◆ Exercise ◆
Your reply should be the full listing, copied exactly.

◆ Information supplied ◆
====================
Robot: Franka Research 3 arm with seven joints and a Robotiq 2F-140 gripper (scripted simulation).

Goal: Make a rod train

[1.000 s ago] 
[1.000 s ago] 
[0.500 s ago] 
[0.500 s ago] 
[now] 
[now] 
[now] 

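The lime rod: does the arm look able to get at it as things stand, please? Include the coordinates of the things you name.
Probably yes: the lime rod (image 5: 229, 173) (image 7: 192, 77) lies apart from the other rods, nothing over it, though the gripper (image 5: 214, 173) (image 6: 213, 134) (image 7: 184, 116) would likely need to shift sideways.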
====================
◆ Written answer ◆
Robot: Franka Research 3 arm with seven joints and a Robotiq 2F-140 gripper (scripted simulation).

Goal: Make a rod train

[1.000 s ago] 
[1.000 s ago] 
[0.500 s ago] 
[0.500 s ago] 
[now] 
[now] 
[now] 

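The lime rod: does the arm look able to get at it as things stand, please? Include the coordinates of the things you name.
Probably yes: the lime rod (image 5: 229, 173) (image 7: 192, 77) lies apart from the other rods, nothing over it, though the gripper (image 5: 214, 173) (image 6: 213, 134) (image 7: 184, 116) would likely need to shift sideways.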

Here the output is complete.